_What to produce_. Look through the data below and say how many of its lines contain "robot", adding nothing else.
** Data for review follows **
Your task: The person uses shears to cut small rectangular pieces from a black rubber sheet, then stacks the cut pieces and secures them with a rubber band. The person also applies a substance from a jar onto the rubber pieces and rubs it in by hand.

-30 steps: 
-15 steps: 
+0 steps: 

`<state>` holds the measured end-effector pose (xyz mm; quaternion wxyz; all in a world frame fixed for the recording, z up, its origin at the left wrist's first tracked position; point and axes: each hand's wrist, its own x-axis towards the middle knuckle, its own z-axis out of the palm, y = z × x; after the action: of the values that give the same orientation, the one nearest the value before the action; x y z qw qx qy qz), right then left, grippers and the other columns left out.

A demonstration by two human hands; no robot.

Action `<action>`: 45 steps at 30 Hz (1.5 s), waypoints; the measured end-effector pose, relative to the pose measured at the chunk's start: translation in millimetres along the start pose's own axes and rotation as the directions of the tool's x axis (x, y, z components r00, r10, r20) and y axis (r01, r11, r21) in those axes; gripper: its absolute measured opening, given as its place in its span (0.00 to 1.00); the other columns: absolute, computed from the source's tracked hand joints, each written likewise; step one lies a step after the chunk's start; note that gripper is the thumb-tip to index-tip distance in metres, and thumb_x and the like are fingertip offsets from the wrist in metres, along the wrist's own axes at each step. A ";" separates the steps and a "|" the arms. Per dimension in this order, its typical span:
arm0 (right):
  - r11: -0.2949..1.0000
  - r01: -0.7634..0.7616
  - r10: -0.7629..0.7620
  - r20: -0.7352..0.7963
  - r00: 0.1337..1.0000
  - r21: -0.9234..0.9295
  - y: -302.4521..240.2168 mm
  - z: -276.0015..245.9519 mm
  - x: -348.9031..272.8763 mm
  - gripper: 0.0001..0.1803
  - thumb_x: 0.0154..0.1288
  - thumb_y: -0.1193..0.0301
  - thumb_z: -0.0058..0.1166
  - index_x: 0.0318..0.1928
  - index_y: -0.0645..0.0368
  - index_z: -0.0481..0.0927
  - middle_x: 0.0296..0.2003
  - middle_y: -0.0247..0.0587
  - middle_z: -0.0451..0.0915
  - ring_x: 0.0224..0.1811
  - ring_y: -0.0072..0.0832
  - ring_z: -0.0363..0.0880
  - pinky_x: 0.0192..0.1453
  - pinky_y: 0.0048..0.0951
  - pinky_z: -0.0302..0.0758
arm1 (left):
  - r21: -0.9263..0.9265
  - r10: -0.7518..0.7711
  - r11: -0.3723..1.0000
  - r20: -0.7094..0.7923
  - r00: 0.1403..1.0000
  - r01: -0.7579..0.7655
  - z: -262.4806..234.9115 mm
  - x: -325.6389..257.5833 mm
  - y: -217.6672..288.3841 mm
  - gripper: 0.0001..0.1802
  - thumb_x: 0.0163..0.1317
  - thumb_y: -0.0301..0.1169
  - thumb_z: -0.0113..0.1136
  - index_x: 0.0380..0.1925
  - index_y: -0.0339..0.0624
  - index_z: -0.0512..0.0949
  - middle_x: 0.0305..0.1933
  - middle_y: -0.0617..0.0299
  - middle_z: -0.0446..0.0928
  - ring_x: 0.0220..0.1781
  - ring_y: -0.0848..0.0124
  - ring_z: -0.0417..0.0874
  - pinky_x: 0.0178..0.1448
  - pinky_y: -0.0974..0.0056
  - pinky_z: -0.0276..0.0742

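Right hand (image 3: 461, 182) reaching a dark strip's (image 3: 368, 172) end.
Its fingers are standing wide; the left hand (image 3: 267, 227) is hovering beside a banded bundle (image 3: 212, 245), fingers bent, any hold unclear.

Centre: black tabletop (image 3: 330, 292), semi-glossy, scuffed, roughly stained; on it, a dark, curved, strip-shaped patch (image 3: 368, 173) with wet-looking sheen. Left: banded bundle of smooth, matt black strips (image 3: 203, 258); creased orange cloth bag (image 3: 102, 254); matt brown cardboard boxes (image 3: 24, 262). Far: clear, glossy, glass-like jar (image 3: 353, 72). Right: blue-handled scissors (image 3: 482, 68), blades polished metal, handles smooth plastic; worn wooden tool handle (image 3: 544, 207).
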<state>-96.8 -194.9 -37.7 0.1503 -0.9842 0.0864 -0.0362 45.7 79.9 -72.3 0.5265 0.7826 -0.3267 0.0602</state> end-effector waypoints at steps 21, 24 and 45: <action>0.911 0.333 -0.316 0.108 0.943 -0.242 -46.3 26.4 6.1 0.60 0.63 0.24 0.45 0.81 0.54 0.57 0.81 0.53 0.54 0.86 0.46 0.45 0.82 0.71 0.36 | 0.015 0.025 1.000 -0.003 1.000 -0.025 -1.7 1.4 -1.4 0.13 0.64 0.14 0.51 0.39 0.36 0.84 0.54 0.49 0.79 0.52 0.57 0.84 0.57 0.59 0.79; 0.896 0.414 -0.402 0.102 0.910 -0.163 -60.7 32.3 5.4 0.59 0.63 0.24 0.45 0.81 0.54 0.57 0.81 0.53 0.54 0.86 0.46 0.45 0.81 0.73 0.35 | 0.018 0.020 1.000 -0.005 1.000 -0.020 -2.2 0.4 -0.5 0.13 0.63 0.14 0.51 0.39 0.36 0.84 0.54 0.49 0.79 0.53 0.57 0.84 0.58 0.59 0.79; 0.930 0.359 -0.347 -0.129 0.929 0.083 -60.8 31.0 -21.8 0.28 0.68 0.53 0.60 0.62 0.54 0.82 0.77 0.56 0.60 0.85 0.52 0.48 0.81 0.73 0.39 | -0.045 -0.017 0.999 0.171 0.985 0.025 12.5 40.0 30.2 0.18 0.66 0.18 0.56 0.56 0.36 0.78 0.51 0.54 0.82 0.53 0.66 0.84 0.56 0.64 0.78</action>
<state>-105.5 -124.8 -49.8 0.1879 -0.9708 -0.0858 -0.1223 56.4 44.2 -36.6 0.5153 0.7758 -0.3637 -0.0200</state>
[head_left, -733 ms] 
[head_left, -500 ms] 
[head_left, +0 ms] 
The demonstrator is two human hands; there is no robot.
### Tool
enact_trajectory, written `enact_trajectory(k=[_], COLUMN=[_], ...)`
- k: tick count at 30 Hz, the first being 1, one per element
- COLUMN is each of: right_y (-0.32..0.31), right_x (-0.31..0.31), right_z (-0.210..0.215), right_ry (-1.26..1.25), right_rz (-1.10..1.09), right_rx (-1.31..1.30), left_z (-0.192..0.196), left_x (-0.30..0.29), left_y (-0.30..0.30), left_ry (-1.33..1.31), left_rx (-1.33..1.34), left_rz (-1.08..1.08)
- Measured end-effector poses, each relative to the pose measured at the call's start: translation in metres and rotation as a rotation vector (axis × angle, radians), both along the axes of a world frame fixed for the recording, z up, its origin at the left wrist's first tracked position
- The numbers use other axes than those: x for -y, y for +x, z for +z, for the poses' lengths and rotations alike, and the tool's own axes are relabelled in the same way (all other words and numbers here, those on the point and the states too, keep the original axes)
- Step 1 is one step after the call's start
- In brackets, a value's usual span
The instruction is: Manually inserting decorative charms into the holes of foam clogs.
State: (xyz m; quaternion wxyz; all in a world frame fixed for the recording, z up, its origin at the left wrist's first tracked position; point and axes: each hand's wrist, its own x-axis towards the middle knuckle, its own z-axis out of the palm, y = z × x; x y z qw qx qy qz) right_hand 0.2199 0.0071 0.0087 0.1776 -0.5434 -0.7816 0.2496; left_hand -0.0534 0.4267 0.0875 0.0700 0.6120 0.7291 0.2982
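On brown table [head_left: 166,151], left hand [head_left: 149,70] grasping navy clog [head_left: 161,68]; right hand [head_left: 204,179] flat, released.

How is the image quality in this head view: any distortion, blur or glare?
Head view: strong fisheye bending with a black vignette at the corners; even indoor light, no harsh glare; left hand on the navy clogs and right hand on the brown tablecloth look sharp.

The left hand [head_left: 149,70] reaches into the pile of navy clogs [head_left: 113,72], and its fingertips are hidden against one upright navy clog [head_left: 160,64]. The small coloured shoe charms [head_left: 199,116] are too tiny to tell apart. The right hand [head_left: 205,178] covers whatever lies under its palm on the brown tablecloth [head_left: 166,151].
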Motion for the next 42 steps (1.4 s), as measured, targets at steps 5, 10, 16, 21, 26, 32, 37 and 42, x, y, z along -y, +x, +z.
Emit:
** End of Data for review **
_Written response_. 2